When a bulk push is triggered:
  1. Group resolution: the requested groups are resolved to workspace labels via the WORKSPACE_GROUPS configuration (same groups used for bulk import).
  2. Workspace discovery: all workspaces matching the resolved labels are fetched and categorized:
    • Dirty workspaces (with local changes since last push) are candidates for push
    • Already pushed workspaces (no local changes) are skipped by default
    • Workspaces with an active merge conflict lock are excluded
    • Workspaces with a push already in progress are skipped
  3. Sequential push: each candidate workspace is pushed sequentially using the standard push mechanism.

Monitoring Progress

All bulk push events are emitted to the Platform workspace and can be monitored from its Activity view:
EventDescription
workspaces.bulkPush.startedEmitted at the beginning with the list of workspaces and their initial status (candidate, mergeConflict, inProgress, alreadyPushed)
workspaces.bulkPush.progressEmitted after each workspace with its status (pushed or error), current/total counts, and percentage
workspaces.bulkPush.completedEmitted at the end with the full summary: pushed, merge conflicts, already pushed, errors, and total duration
Individual workspace push events (workspaces.versions.progress) are still emitted as usual for each workspace.

SSE Streaming

The bulk push API supports Server-Sent Events for real-time progress tracking.
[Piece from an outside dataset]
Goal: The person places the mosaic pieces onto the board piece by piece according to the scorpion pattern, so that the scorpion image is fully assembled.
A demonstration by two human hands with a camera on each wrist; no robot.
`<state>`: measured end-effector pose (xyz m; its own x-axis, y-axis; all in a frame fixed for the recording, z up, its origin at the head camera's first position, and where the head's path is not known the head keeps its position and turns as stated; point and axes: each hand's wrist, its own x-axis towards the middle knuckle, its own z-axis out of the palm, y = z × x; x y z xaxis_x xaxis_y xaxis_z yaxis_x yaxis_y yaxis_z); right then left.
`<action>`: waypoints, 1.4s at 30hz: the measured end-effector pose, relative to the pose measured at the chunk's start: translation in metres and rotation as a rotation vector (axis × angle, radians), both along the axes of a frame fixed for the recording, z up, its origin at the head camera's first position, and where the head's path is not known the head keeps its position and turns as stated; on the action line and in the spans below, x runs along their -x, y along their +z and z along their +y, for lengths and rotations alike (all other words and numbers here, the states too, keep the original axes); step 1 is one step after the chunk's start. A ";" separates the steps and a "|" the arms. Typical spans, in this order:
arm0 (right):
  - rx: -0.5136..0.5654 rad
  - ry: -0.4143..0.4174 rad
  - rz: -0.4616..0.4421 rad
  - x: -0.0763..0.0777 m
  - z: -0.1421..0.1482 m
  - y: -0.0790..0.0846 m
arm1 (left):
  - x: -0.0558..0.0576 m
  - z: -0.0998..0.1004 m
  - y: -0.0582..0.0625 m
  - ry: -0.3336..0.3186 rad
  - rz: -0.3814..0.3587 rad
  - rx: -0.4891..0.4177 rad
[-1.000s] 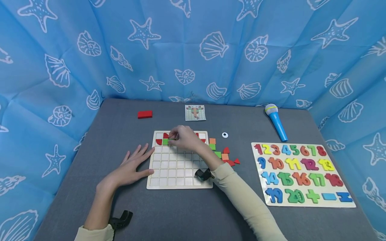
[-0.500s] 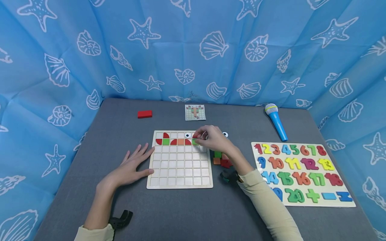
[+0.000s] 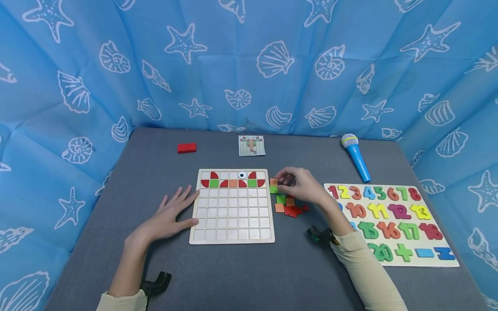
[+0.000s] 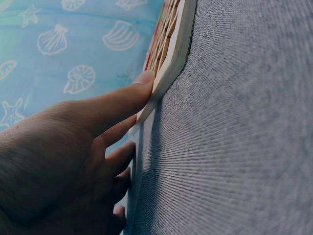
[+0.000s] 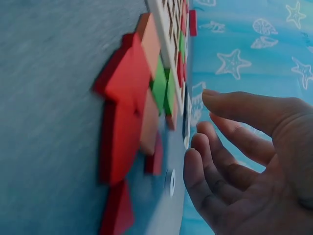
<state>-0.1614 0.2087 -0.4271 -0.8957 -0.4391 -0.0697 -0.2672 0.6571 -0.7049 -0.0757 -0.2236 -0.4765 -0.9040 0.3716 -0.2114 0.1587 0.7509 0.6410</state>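
A wooden grid board (image 3: 232, 212) lies on the grey table. Red quarter-rounds, green squares (image 3: 214, 183), an orange square (image 3: 233, 183) and a round eye piece (image 3: 242, 175) fill parts of its top two rows. My left hand (image 3: 169, 217) rests spread at the board's left side, its thumb on the edge. Just right of the board, my right hand (image 3: 301, 185) hovers beside loose tiles, fingers loosely bent. The right wrist view shows nothing between those fingers. Loose red pieces (image 5: 124, 112), green and orange tiles, and another eye piece (image 5: 170, 182) lie below it.
A small pattern card (image 3: 252, 145) lies behind the board, and a red block (image 3: 187, 148) sits back left. To the right are a blue toy microphone (image 3: 356, 157) and a number puzzle board (image 3: 400, 259), partly covered by my right arm. Blue shell-print cloth hangs behind.
My right hand has moved from the board's upper left across its upper right corner to the loose tiles beyond. The board's top rows are now uncovered. My left hand has stayed still.
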 end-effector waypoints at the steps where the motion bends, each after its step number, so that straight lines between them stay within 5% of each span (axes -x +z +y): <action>1: -0.005 -0.002 -0.005 -0.001 0.003 0.000 | -0.001 0.000 0.001 0.001 0.005 -0.006; 14: -0.056 -0.010 -0.049 -0.015 0.030 -0.011 | -0.005 0.007 0.020 -0.004 -0.035 0.022; 29: -0.067 0.108 0.014 -0.021 0.023 -0.015 | 0.000 0.000 -0.004 0.006 -0.014 0.023; 42: -0.052 0.202 0.025 -0.018 0.015 -0.015 | 0.002 -0.001 -0.004 0.001 -0.020 0.031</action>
Add ?sse=true to the query string to receive a stream of progress events instead of a single JSON response:
curl -X POST "https://api.studio.prisme.ai/v2/workspaces/platform/versions?sse=true" \
  -H "Authorization: Bearer YOUR_TOKEN" \
  -H "Content-Type: application/json" \
  -d '{"groups": ["core"], "repository": {"id": "yourRepoId"}}'
Each SSE event contains the current workspace status, progress percentage, and duration. The final event contains the full completion summary. If SSE is not enabled and the HTTP request times out (configurable via the timeout query parameter, default 15s), the response returns { "processing": true } and the final result is available through the workspaces.bulkPush.completed event.

The .import.yml File

Each workspace in a platform repository contains a .import.yml file at its root. This file is automatically generated when a workspace is pushed to a platform repository and contains metadata used during imports.
# Example .import.yml
workspaceId: "abc123"
version:
  type: export
  name: "v2.4.0"
  exportedAt: "2026-02-15T10:30:00.000Z"
groups:
  - core
  - enterprise
dependsOn:
  - app/securechat
  - app/knowledge
app:
  slug: builder
  name: Builder
checksums:
  automations:
    myAutomation: "sha256:..."
  pages:
    dashboard: "sha256:..."
  imports:
    securechat: "sha256:..."
Key fields:
  • version.name: the version label set at push time, used to detect whether a workspace is already up to date
  • groups: list of group names this workspace belongs to, used for filtering during bulk imports and bulk pushes
  • dependsOn: list of dependencies (referenced as app/{appSlug}), used to determine import order
  • app: if the workspace publishes an app, its slug and name
  • checksums: SHA checksums of individual files, generated at export time
Any manual changes to this file will be overwritten by the next platform push.

Key API endpoints & UI

Here is a small recap for all versioning related APIs :

Archives import/export

  • GET /workspaces/{id}/export - Export workspace
  • POST /workspaces/{id}/import - Import workspace
Both can also be triggered from each workspace settings.
New workspace can also be created & imported from an archive using the three dots menu over “Create a workspace” button.

Workspace git versioning

  • POST /workspaces/{id}/push - Push to repository
  • POST /workspaces/{id}/pull - Pull from repository
Both can also be triggered from each workspace versioning UI after configuring repositories section

Platform versioning

  • POST /workspaces/platform/versions - Bulk push groups of workspaces to a platform repository
  • POST /workspaces/platform/versions/latest/pull - Bulk import groups of workspaces from a platform repository
Both can also be triggered from the Platform workspace versioning UI, after configuring platform repositories and workspace groups.